GOAL OF THE EXERCISE. Each line in the entries below that holds the word "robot" belongs in the answer.
******
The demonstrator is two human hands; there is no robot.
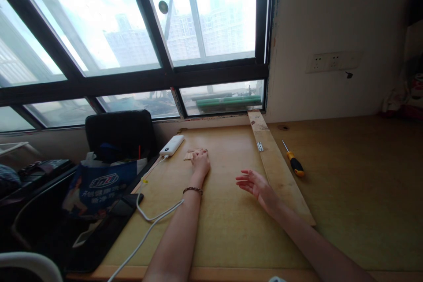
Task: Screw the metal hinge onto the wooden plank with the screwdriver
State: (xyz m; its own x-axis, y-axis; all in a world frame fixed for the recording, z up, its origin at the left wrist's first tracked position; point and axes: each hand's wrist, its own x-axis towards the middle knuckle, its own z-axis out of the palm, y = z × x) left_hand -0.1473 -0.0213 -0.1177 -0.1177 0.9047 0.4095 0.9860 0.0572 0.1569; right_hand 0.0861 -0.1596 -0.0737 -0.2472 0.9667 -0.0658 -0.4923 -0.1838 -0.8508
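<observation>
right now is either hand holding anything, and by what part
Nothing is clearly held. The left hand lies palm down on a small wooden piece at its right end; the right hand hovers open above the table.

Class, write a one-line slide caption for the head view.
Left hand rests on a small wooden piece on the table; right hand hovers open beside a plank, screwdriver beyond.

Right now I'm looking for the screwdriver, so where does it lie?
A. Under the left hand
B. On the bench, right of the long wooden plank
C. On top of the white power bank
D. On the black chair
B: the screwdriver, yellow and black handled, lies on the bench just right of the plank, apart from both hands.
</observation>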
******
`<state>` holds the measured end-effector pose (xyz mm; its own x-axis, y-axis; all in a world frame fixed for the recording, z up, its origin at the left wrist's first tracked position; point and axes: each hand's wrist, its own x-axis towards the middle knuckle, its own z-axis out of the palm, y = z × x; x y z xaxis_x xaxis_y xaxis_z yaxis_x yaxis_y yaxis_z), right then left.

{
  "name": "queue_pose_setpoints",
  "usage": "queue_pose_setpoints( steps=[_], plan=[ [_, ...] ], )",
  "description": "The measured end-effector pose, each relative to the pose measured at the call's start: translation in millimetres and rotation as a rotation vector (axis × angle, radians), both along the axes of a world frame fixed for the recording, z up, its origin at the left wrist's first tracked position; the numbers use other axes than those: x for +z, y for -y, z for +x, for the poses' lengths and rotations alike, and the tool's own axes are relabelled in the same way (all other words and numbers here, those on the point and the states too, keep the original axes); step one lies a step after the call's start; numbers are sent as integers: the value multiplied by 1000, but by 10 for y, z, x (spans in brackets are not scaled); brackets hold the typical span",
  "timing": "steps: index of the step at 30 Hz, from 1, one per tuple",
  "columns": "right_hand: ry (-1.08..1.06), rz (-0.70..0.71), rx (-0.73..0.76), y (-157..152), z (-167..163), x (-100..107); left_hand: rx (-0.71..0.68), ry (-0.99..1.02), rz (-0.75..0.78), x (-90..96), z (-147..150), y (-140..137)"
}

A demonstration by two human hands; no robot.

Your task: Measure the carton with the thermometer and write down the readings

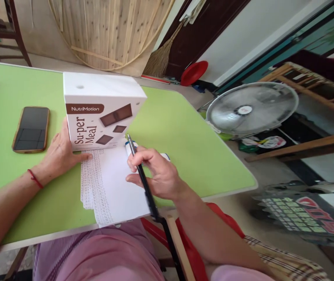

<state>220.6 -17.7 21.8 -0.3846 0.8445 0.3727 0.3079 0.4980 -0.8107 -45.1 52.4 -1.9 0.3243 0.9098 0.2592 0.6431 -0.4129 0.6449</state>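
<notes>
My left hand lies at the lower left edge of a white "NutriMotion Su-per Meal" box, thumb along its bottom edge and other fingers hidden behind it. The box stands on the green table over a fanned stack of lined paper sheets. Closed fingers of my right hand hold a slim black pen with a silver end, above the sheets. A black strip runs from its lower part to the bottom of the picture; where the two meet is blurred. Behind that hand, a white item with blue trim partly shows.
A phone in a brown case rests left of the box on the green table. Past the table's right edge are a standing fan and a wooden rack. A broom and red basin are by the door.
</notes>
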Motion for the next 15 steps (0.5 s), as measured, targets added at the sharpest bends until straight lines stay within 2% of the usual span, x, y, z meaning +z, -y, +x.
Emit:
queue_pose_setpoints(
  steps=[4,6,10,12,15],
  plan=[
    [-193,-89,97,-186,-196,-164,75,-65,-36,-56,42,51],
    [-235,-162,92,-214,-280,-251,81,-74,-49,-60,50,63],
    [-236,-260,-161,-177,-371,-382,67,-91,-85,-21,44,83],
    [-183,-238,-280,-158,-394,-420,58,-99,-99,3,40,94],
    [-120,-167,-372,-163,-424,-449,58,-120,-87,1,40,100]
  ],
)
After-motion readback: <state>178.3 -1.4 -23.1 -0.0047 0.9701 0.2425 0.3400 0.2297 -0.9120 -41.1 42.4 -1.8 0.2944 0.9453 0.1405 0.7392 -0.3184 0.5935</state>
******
REPLY TO THE TASK.
The demonstrator is two human hands; there is no robot.
A demonstration by two human hands; no robot.

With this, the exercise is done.